Nós, o Sul Global

OPINIÃO - Helber Henrique Guedes

Data 16/08/2025
Horário 04:30

Em Buenos Aires, tenho caminhado muito, conversado com várias pessoas e conhecido espaços culturais, como o Centro Cultural Morán — um lugar construído coletivamente, mantido pela força da comunidade e pelo trabalho voluntário. Foi lá que participei de uma aula do professor Manuel Gonzalo sobre Índia, Brasil y los desafíos y significados del Sur Global.
Antes de 1800, a Índia vestia o mundo com seus tecidos de algodão finos, macios e coloridos. Em poucas décadas, a força da Revolução Industrial na Inglaterra e o poder britânico destruíram essa indústria, inundando o mercado indiano com tecidos ingleses. A Índia foi transformada em fornecedora de matérias-primas e mercado consumidor, enquanto a Inglaterra acumulava capital e tecnologia. O centro prosperava; a periferia — que somos nós — ficava com a exploração e a dependência.
O Brasil conhece bem essa história. Por mais de três séculos, sob a ocupação e exploração portuguesa, fomos foco de exportação: pau-brasil, açúcar, ouro, café. Nossas riquezas saíam, enquanto aqui ficavam a escravidão, a desigualdade e a falta de soberania. Essa herança de violência e espoliação molda até hoje a economia, a sociedade e a forma como somos tratados no mundo.
O que chamamos hoje de Sul Global nasce desse passado: é o conjunto de países que carregam a memória e as consequências da exploração, mas também a capacidade de se articular para mudar seu lugar no sistema internacional.
Nos últimos dias, vimos os Estados Unidos imporem tarifas de 50% sobre produtos brasileiros, atingindo setores como café, carne, frutas, químicos e vestuário.
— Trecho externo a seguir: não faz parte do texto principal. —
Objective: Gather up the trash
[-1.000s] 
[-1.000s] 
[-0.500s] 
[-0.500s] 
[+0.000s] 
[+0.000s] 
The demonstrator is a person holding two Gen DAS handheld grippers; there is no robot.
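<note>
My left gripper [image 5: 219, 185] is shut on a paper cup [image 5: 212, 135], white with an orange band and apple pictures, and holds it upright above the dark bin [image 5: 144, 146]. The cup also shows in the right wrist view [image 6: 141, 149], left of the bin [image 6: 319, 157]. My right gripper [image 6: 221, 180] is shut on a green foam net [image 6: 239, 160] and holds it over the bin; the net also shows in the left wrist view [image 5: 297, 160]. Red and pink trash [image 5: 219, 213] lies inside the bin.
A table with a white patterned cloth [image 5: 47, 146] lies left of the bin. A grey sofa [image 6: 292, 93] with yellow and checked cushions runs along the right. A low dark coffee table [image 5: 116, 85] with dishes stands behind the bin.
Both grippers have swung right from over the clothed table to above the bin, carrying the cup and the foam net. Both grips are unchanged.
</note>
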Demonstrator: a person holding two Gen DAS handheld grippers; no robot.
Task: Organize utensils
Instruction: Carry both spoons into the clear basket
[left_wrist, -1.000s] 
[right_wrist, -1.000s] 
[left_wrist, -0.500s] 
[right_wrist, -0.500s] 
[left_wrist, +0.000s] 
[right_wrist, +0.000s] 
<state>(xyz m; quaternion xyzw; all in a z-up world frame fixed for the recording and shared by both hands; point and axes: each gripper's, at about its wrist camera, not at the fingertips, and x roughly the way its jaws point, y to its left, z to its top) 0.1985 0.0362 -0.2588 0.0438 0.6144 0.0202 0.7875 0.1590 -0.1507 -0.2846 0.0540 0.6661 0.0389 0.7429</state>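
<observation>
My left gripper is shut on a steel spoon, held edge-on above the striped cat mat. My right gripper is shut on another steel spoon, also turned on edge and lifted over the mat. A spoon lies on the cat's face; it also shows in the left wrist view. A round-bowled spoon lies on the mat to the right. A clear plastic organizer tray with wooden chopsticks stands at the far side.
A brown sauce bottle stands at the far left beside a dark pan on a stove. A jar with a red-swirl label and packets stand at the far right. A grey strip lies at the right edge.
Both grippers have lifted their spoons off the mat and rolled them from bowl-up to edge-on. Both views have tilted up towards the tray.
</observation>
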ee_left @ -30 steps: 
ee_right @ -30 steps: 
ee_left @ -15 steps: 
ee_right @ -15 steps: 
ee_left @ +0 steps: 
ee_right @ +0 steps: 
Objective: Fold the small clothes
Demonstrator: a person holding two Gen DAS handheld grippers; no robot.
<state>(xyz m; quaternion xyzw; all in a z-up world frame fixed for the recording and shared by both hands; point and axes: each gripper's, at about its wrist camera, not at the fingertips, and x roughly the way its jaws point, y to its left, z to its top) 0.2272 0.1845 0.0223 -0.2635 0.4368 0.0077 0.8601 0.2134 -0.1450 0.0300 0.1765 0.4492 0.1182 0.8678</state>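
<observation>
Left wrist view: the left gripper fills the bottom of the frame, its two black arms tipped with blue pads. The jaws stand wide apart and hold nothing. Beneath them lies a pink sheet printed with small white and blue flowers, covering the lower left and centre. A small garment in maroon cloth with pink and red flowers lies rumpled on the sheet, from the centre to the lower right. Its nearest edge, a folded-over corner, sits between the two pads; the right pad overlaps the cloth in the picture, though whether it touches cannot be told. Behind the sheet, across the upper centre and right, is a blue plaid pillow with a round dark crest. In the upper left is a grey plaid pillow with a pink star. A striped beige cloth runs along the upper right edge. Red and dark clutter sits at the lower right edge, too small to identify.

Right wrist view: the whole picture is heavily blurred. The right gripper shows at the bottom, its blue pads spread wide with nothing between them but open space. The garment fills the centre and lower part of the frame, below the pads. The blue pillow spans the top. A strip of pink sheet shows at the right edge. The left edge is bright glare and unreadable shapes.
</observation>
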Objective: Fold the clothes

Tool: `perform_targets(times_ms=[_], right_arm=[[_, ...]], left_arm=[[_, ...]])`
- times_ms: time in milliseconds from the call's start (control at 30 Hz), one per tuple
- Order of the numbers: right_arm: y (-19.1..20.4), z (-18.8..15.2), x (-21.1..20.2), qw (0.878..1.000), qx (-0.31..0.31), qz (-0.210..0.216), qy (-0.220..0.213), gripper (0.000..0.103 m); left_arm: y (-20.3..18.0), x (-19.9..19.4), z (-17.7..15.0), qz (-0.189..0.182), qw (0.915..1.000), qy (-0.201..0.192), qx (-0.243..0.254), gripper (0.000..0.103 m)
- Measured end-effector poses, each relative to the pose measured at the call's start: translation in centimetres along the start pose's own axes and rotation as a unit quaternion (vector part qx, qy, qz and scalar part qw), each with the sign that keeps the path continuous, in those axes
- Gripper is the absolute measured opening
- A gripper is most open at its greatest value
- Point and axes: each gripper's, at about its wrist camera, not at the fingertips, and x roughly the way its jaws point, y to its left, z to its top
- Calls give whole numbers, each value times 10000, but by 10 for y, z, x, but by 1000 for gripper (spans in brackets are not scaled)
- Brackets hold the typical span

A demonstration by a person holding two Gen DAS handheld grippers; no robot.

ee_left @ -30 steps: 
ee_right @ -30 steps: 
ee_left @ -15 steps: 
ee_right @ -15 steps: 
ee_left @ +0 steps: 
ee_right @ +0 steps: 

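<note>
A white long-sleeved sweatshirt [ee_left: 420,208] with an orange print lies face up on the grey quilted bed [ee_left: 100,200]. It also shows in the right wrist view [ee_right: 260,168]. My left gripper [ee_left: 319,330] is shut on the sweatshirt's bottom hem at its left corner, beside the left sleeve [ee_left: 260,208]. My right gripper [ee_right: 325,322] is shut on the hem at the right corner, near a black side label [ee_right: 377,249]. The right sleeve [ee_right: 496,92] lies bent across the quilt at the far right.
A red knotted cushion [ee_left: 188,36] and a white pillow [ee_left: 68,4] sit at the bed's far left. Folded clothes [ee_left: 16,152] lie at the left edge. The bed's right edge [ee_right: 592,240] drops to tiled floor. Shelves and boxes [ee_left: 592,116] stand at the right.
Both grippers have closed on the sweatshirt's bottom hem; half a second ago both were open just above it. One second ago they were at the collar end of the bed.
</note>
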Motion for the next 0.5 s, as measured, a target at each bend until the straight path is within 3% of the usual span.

A justificativa oficial mistura argumentos comerciais e pressões políticas, mas o efeito é claro: limitar o acesso do Brasil ao mercado norte-americano e enfraquecer nossa economia. É uma versão contemporânea do velho jogo centro–periferia.
A resposta do governo federal tem sido defender a soberania brasileira, apoiar os setores afetados e, sobretudo, fortalecer alianças com outros países do Sul Global. Para que possamos responder em bloco, com mais peso e mais voz.
O geógrafo Milton Santos, em “A Natureza do Espaço”, lembra que “a rede é também social e política, pelas pessoas, mensagens, valores que a enfrentam. Sem isso, e a despeito da materialidade como que se impõe aos nossos sentidos, a rede é, na verdade, uma mera abstração”. Essa visão nos ajuda a pensar o Sul Global não apenas como um conjunto de países com um passado de exploração em comum, mas como uma rede viva, feita de histórias, lutas, alianças e valores compartilhados. Para que essa rede exista de fato — e não como abstração — é preciso mantê-la no presente, fortalecê-la nas relações internacionais e reconhecer que nossa força está justamente na conexão entre nossas nações. 
Estar aqui, em Buenos Aires, e ouvir essa análise no Morán me fez perceber que o intercâmbio que estou vivendo não é só acadêmico. É também político e histórico. É entender que, quando falamos de Brasil, Índia ou Argentina, falamos de nações que ainda lutam para romper com uma estrutura de poder mundial que foi feita para nos manter no lugar que o colonialismo escolheu. E que, se queremos mudar essa história, precisamos aprender, nos unir e agir — a partir do nosso lugar no mundo.

Referência Sugerida 

SANTOS, Milton. A Natureza do Espaço: Técnica e Tempo, Razão e Emoção. 4ª ed. São Paulo: Edusp, 2023.